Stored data
·····

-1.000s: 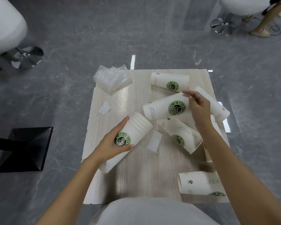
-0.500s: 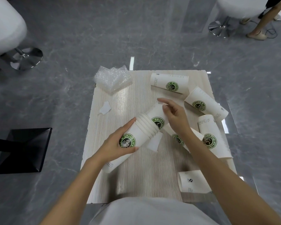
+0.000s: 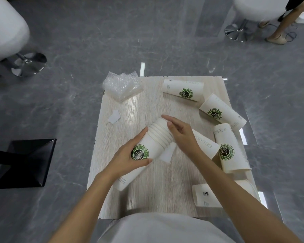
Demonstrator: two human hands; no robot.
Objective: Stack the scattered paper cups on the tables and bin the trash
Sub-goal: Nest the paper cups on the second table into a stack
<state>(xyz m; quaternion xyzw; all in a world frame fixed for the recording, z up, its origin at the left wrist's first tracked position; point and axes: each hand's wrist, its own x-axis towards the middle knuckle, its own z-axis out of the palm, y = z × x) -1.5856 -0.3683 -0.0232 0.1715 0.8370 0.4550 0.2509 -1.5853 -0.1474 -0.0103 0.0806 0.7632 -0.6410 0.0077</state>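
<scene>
A stack of nested white paper cups (image 3: 147, 146) with a green logo lies tilted over the middle of the pale wooden table (image 3: 123, 195). My left hand (image 3: 126, 158) grips the stack around its lower half. My right hand (image 3: 181, 132) covers the stack's rim end, fingers curved over the top cup. Loose cups lie on their sides to the right: one at the far edge (image 3: 182, 90), one below it (image 3: 221, 113), one at the right edge (image 3: 230, 149), one under my right wrist (image 3: 205, 144), one near the front (image 3: 205, 195).
Crumpled bubble wrap (image 3: 121, 85) sits at the table's far left corner, a white paper scrap (image 3: 114, 117) below it, another white scrap (image 3: 167, 152) under the stack. Stool bases stand at left (image 3: 28, 64) and top right (image 3: 239, 32). A black base (image 3: 25, 162) lies left.
My right hand carried a loose cup from the right side to the stack and pushed it in; it now rests over the stack's rim. The left hand kept hold of the stack.
</scene>
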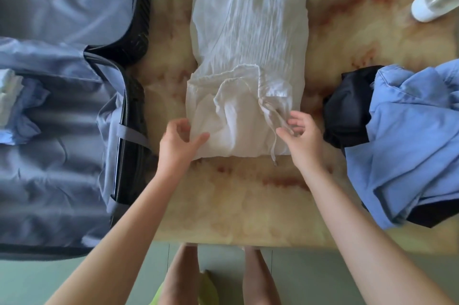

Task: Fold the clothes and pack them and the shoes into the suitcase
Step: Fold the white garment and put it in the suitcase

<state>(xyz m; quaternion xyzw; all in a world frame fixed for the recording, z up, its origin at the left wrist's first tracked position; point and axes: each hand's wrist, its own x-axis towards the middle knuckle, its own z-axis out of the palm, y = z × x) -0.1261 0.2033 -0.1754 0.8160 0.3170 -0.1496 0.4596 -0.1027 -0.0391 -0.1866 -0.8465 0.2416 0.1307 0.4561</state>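
Left hand [179, 141] pinches the near-left edge of the white garment [248, 44]; right hand [302, 136], fingers curled at the drawstring [274, 147], grip indeterminate. Garment lies mid-table [248, 207]; open suitcase [62, 175] at 9 o'clock, blue and black clothes [409, 145] at 3 o'clock.

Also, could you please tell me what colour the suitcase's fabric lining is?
Grey-blue, a shiny fabric lining inside the black-edged suitcase; the head view shows it best.
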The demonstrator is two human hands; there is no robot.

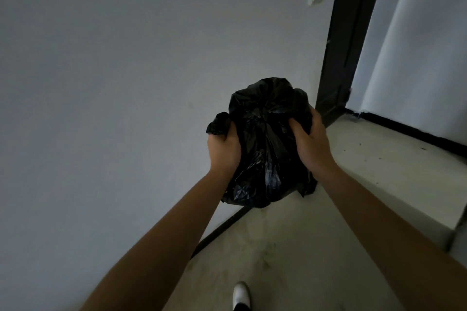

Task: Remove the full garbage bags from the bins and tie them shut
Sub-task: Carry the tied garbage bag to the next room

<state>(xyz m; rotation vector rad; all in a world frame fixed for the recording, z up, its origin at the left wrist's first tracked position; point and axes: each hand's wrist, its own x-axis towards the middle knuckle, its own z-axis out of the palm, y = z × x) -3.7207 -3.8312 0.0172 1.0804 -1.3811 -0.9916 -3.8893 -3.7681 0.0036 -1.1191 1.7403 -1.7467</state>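
White shoe [241, 294] nearest, on pale floor [290, 247]. Both bare arms reached forward. Left grip [223, 150] was curled tight round a bunched flap at the black garbage bag [265, 134]'s left edge; right grip [312, 142] dug curled fingers into its right side. Bag sat between both grips, equally near each, seemingly off the floor, long axis running away from the person, gathered top at far end. Full, crinkled, glossy; knot unclear. No bin visible. Grey wall [126, 70] and dark door frame [346, 45] behind.
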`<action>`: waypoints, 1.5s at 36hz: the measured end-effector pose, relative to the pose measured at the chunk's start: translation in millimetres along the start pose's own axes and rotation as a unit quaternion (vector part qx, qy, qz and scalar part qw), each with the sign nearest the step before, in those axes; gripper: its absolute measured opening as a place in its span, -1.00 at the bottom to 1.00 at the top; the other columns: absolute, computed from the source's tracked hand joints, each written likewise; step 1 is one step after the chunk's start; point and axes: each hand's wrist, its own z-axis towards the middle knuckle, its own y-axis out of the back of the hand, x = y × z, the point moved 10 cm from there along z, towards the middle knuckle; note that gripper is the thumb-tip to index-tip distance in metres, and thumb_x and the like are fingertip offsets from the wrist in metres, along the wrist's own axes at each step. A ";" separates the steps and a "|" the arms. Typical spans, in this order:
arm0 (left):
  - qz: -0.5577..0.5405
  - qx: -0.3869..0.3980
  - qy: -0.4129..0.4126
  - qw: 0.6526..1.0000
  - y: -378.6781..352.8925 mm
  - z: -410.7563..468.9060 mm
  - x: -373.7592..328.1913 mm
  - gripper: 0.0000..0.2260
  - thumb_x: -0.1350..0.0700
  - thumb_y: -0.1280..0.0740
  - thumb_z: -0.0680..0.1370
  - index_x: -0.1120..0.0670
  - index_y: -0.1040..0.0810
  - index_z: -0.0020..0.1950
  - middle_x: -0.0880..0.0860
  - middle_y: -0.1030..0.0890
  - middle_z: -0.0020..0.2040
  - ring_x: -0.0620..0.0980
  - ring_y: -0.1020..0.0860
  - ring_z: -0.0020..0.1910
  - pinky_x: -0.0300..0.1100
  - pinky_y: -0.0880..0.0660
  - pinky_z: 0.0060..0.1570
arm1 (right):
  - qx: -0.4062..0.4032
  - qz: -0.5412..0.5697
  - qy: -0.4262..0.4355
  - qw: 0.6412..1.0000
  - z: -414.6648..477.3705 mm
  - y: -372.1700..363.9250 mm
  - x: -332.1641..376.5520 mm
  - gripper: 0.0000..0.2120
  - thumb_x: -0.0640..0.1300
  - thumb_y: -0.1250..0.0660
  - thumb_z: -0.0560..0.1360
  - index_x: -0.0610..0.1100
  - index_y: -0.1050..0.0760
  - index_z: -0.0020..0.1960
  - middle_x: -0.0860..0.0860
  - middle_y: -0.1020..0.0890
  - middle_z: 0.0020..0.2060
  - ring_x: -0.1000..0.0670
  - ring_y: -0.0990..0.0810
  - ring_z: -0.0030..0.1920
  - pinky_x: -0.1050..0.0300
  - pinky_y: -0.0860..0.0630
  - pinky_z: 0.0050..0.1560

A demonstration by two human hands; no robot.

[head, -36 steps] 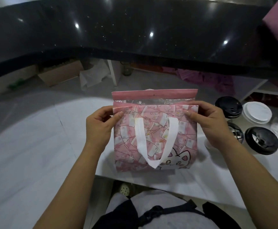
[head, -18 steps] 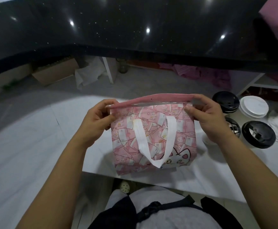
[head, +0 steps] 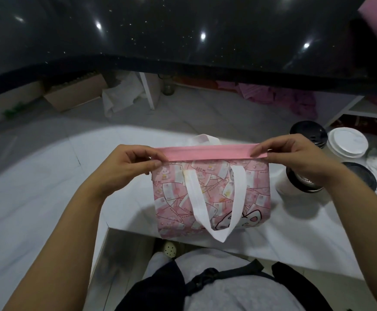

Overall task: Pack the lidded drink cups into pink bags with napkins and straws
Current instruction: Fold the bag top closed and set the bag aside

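pink bag (head: 212, 194) pinched closed, contents hidden

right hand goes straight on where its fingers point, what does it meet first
Probably the left hand, pinching the far end of the folded rim of the pink printed fabric bag.

Head view — looking down, close over hands (head: 214, 167)
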 end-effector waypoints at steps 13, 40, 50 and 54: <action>0.105 -0.066 -0.057 0.991 0.6 -29.9 -16.5 -0.72 0.08 -0.41 0.51 -0.25 -0.65 0.15 -0.19 -0.69 0.04 -0.04 -0.63 0.06 -0.09 -0.64 0.01 | -0.090 -0.063 0.080 0.991 -32.9 -12.6 29.3 -0.63 -0.42 -0.41 0.45 -0.12 -0.62 0.19 -0.03 -0.73 -0.09 0.05 -0.68 -0.07 0.17 -0.63 0.02; 0.491 -0.042 -0.225 0.840 -89.4 -55.3 -100.5 -0.71 -0.24 -0.33 0.44 -0.17 -0.70 0.04 -0.05 -0.50 -0.15 -0.01 -0.42 -0.20 -0.20 -0.28 -0.31 | -0.033 -0.528 0.219 0.820 -55.3 -124.6 89.2 -0.63 0.22 -0.19 0.50 0.03 -0.67 -0.04 0.09 -0.63 -0.17 -0.05 -0.53 -0.17 -0.02 -0.45 -0.14; 0.475 0.020 -0.251 0.843 -94.6 -54.2 -100.4 -0.80 -0.07 -0.36 0.45 -0.09 -0.73 -0.02 -0.13 -0.69 -0.19 -0.04 -0.58 -0.25 -0.11 -0.52 -0.33 | -0.005 -0.523 0.245 0.816 -54.5 -127.6 87.6 -0.63 0.10 -0.12 0.52 0.04 -0.69 -0.04 0.14 -0.64 -0.19 -0.03 -0.55 -0.18 0.02 -0.43 -0.16; 0.486 0.017 -0.276 0.829 -99.7 -54.0 -101.4 -0.80 -0.05 -0.38 0.44 -0.04 -0.75 -0.07 -0.11 -0.70 -0.25 -0.05 -0.59 -0.33 -0.16 -0.45 -0.34 | 0.000 -0.514 0.250 0.821 -51.9 -125.0 85.6 -0.63 0.08 -0.13 0.52 0.05 -0.71 -0.08 0.18 -0.66 -0.24 -0.01 -0.55 -0.22 0.02 -0.42 -0.18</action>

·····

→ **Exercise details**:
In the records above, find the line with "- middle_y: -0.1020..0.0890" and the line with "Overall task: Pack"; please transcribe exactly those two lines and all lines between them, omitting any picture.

→ **Result**:
  - middle_y: -0.1020..0.0890
  - middle_z: 0.0020..0.2060
  - ring_x: -0.1000..0.0670
  - ring_y: -0.0990..0.0810
  - ring_z: -0.0030..0.1920
  - pinky_x: -0.1050..0.0300
  - pinky_y: -0.0860..0.0630
  - pinky_z: 0.0050..0.1560

A demonstration by two human hands; no robot.

[head, -36 steps] 
[head, -18 steps] 
[head, +0 steps] 

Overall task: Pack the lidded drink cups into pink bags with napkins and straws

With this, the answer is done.